Aurore Bergé, la ministre déléguée chargée de l’Égalité entre les femmes et les hommes et de la lutte contre les discriminations, a dévoilé jeudi 2 mai une stratégie nationale de lutte contre la prostitution qui vise à renforcer les dispositifs existants et à intégrer la question de la prostitution des mineurs.
Son objectif est « de renforcer et d’harmoniser l’application de la loi sur tout le territoire et de mieux prendre en compte les nouvelles formes de prostitution », a déclaré la ministre, en faisant référence à la loi de 2016, qui a notamment abrogé le délit de racolage, et pénalise désormais les clients, passibles d’une amende de 1 500 euros à 3 750 euros en cas de récidive.
Une « phase 2 de la loi de 2016 »
Très attendue, la présentation de cette « phase 2 de la loi de 2016 », a été plutôt bien accueillie par les associations (Amicale du Nid, CAP International, Fondation Scelles, Mouvement du Nid et FNCIDFF), qui saluent cette loi. À l’image de Stéphanie Caradec, directrice du Mouvement du Nid, une association travaillant avec les personnes prostituées et soutenant la nécessité de l’abolition du travail du sexe : « En se basant sur 4 piliers : la dépénalisation des personnes prostituées, l’accompagnement des personnes voulant sortir de la prostitution, l’interdiction d’achat d’actes sexuels et la lutte contre le proxénétisme, la loi est très complète et va dans le bon sens, indique-t-elle.
Cependant, concernant l’application de la pénalisation des clients, cela dépend beaucoup de la volonté des acteurs des territoires ». Pour tenter de pallier ces disparités d’application, le gouvernement prévoit, dans sa stratégie, une implication accrue des commissions départementales dédiées ou encore un renforcement des actions prises contre les « prétendus salons de massage abritant la prostitution ».
Pour Sarah-Marie Maffesoli, référente de Médecins du Monde sur les questions liées au travail du sexe, pénaliser les clients a fait empirer les conditions des travailleurs et travailleuses du sexe. « On a constaté une nette augmentation des violences, notamment des viols, depuis la mise en application de la loi. Il y a également une augmentation de la prise de risque, avec le fait que les travailleuses du sexe arrivent moins à instaurer le port du préservatif », explique la référente.

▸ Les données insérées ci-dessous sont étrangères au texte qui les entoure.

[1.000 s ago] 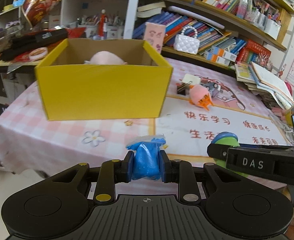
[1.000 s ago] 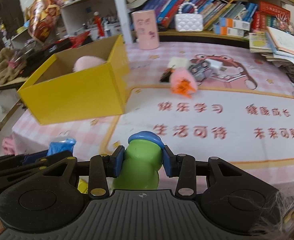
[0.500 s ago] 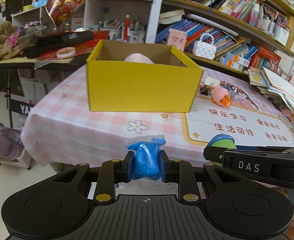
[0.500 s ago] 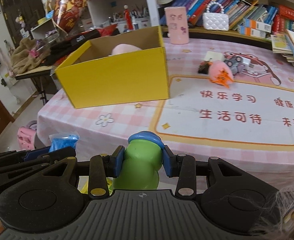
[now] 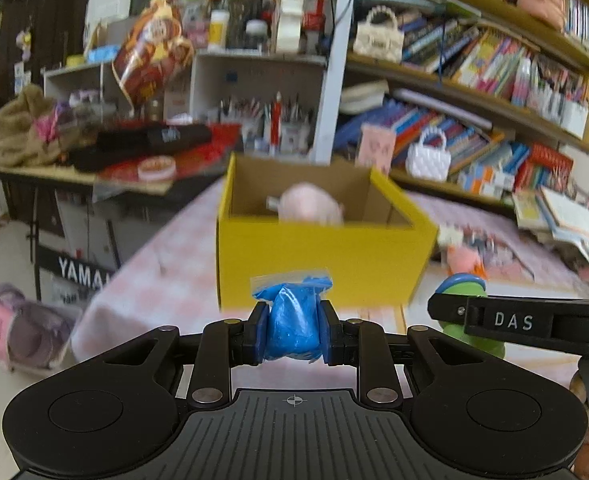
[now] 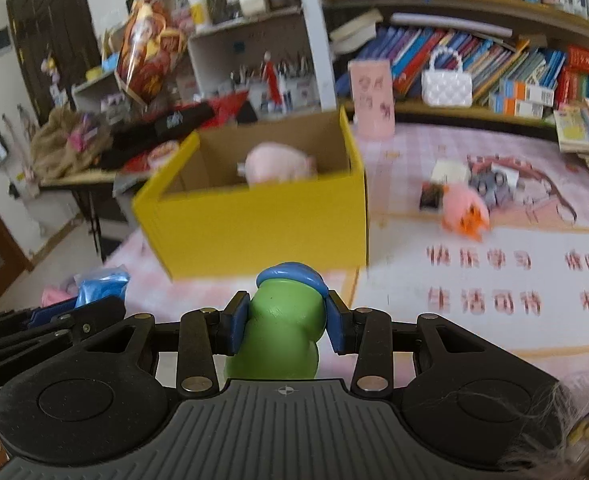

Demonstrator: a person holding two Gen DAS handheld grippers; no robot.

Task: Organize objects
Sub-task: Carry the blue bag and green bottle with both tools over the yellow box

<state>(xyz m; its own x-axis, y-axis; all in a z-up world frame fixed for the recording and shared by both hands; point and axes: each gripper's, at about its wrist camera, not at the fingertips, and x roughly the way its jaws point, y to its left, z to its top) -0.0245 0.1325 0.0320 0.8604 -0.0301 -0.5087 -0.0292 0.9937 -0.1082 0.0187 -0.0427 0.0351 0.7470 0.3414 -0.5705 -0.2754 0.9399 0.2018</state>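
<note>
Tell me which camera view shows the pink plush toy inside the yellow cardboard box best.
The right wrist view: it looks down over the yellow cardboard box's corner, so most of the pink plush toy shows. In the left wrist view the box's front wall hides the toy's lower part, and the picture is blurrier.

Yellow box (image 5: pixel 322 256), pink-checked tablecloth (image 6: pixel 474 152)

Both tongs have risen, so the yellow box's (image 5: pixel 322 256) inside and pink toy (image 5: pixel 312 204) show more.
</note>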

30 % des 40 000 personnes prostituées sont des mineurs
Parmi les différentes mesures de la nouvelle stratégie, le gouvernement veut également s’attaquer au problème de la prostitution des mineurs, « particulièrement vulnérables dans ce contexte », selon la ministre. Un réseau national d’accueil et de prise en charge va être mis en place, pour faire face à l’augmentation des mineurs prostitués, ces derniers atteignant 30 % des 40 000 personnes prostituées en France.
Face à la crainte de voir les prestations sexuelles exploser durant les Jeux Olympiques, la ministre Aurore Bergé a également annoncé qu’une campagne de sensibilisation serait mise en place cet été. Pour Sarah-Marie Maffesoli, penser qu’il va y avoir une forte augmentation du travail du sexe durant les JO est un mythe : « De nombreuses recherches ont été réalisées et montrent qu’il n’y a pas d’augmentation du nombre de travailleuses du sexe à l’occasion de grands événements sportifs. On utilise cet argument pour augmenter les mesures répressives envers le travail du sexe, en pensant que cela va mettre fin au phénomène. Mais ce que nous constatons, c’est qu’on ne met aucunement fin au travail sexuel, on l’invisibilise et on dégrade les conditions de vie et de travail des personnes qui exercent cette activité », s’indigne la référente de Médecins du Monde.
Les associations regrettent, en outre, la décision du gouvernement de ne pas revaloriser le montant de l’aide financière d’insertion sociale (Afis) destinée aux personnes désireuses de sortir de la prostitution. « Cette aide est pour l’instant de 342 euros par mois, ce qui ne permet clairement pas de pouvoir sortir de la prostitution et trouver un métier. On demande qu’elle soit mise à la hauteur du RSA, ainsi qu’un titre de séjour durant toute la durée de la procédure », déplore le Mouvement du Nid. Quant à la « mise en sécurité des femmes et des filles, notamment étrangères mais aussi des mineures et jeunes majeures », elle est jugée « insuffisante ».